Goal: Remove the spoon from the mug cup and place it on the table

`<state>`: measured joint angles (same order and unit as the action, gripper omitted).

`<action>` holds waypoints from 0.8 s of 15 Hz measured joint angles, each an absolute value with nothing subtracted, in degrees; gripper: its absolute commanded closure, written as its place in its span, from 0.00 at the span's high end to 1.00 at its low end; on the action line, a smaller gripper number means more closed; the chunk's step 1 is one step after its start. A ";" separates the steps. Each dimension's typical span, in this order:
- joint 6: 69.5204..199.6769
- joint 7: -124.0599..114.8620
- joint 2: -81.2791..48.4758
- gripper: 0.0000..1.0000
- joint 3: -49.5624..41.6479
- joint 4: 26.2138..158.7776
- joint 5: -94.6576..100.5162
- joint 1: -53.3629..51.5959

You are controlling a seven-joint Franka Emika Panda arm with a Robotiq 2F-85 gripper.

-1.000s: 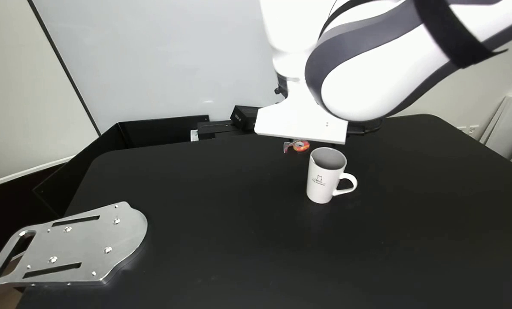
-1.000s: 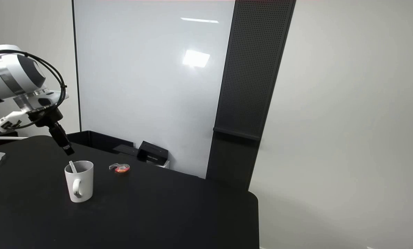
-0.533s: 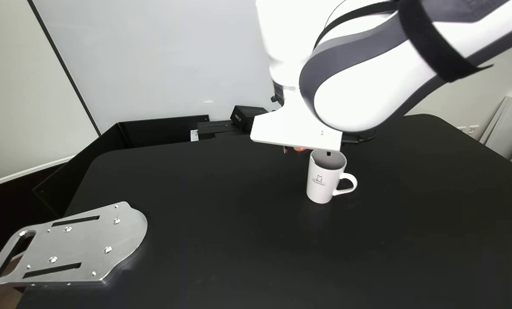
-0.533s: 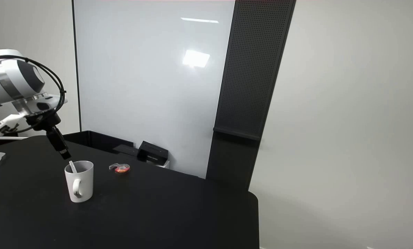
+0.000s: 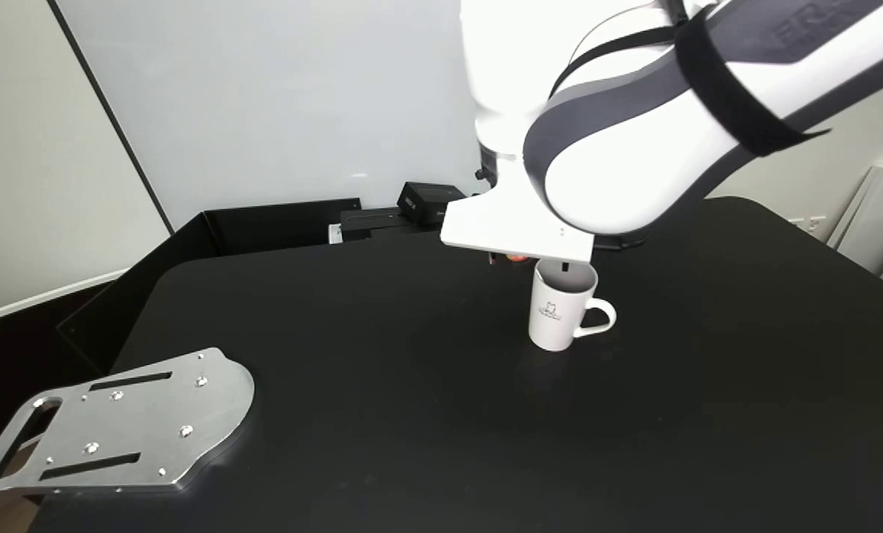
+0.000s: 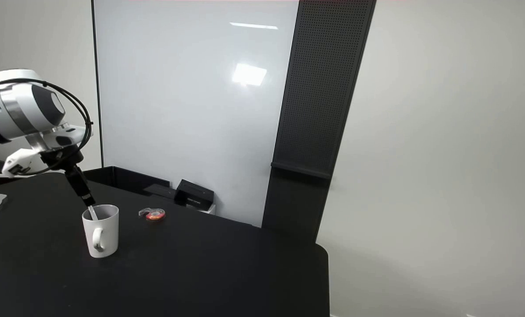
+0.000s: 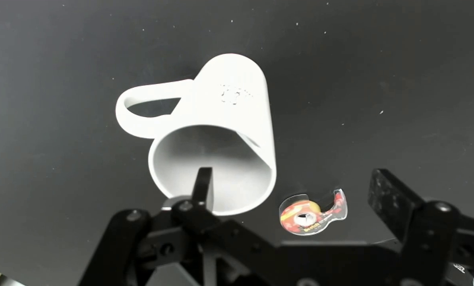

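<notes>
Slim white plastic-looking spoon (image 6: 93,213) sits in the white cylindrical mug (image 7: 237,103), tilted, upper end showing just above the rim. Mug is upright on the matte black tabletop (image 5: 411,414), loop handle out to one side, small dark print on its wall. Spoon not on the tabletop yet.

Black two-finger gripper (image 7: 292,172) is low over the mug. Fingers (image 7: 203,186) stand wide apart, not clenched: in wrist view one overlaps the mug mouth, the other is off to the right, clear of the mug. In an exterior view the fingertips look right at the spoon's top end; can't tell if they touch, or if a finger dips below the rim.

White robot arm (image 5: 633,170) and its flat white bracket (image 5: 515,226) hide most of the gripper in an exterior view.

Rest: clear plastic tape dispenser with a red-orange roll (image 7: 310,217) lies near the mug; slotted grey metal plate (image 5: 145,414) overhangs the tabletop edge, well apart from the mug; small black box (image 6: 195,192) by the far edge
</notes>
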<state>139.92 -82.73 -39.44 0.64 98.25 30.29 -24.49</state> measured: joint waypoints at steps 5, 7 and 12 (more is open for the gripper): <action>140.64 -80.85 -40.30 1.00 0.00 98.08 28.79 -24.57; 140.68 -80.28 -40.52 1.00 -0.12 98.01 28.03 -24.68; 140.69 -79.71 -40.67 1.00 -0.69 97.56 27.17 -25.28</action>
<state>140.69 -79.71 -40.67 -0.69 97.56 27.17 -25.28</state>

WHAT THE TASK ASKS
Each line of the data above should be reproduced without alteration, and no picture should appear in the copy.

RESPONSE FOR THIS EXERCISE
Goal: Remove the spoon from the mug cup and place it on the table

`<state>`: measured joint angles (same order and unit as the action, gripper omitted).

`<action>` holds waypoints from 0.8 s of 15 Hz measured joint angles, each an absolute value with nothing subtracted, in degrees; gripper: its absolute commanded closure, written as its place in its span, from 0.00 at the span's high end to 1.00 at its low end; on the action line, a smaller gripper number means more closed; the chunk's step 1 is one step after its start. A ";" separates the steps. Each dimension's typical span, in this order:
- joint 6: 69.5204..199.6769
- joint 7: -124.0599..114.8620
- joint 2: -81.2791..48.4758
- gripper: 0.0000..1.0000
- joint 3: -49.5624..41.6479
- joint 4: 26.2138..158.7776
- joint 5: -94.6576..100.5162
- joint 1: -53.3629..51.5959

You are controlling a seven-joint Franka Emika Panda arm with a Robotiq 2F-85 gripper.

-1.000s: 
-1.000s: 
-0.533s: 
-0.533s: 
+0.000s: 
+0.000s: 
+0.000s: 

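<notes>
Slim white plastic-looking spoon (image 6: 93,213) sits in the white cylindrical mug (image 7: 237,103), tilted, upper end showing just above the rim. Mug is upright on the matte black tabletop (image 5: 411,414), loop handle out to one side, small dark print on its wall. Spoon not on the tabletop yet.

Black two-finger gripper (image 7: 292,172) is low over the mug. Fingers (image 7: 203,186) stand wide apart, not clenched: in wrist view one overlaps the mug mouth, the other is off to the right, clear of the mug. In an exterior view the fingertips look right at the spoon's top end; can't tell if they touch, or if a finger dips below the rim.

White robot arm (image 5: 633,170) and its flat white bracket (image 5: 515,226) hide most of the gripper in an exterior view.

Rest: clear plastic tape dispenser with a red-orange roll (image 7: 310,217) lies near the mug; slotted grey metal plate (image 5: 145,414) overhangs the tabletop edge, well apart from the mug; small black box (image 6: 195,192) by the far edge
</notes>
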<state>139.92 -82.73 -39.44 0.64 98.25 30.29 -24.49</state> measured: joint waypoints at steps 5, 7 and 12 (more is open for the gripper): <action>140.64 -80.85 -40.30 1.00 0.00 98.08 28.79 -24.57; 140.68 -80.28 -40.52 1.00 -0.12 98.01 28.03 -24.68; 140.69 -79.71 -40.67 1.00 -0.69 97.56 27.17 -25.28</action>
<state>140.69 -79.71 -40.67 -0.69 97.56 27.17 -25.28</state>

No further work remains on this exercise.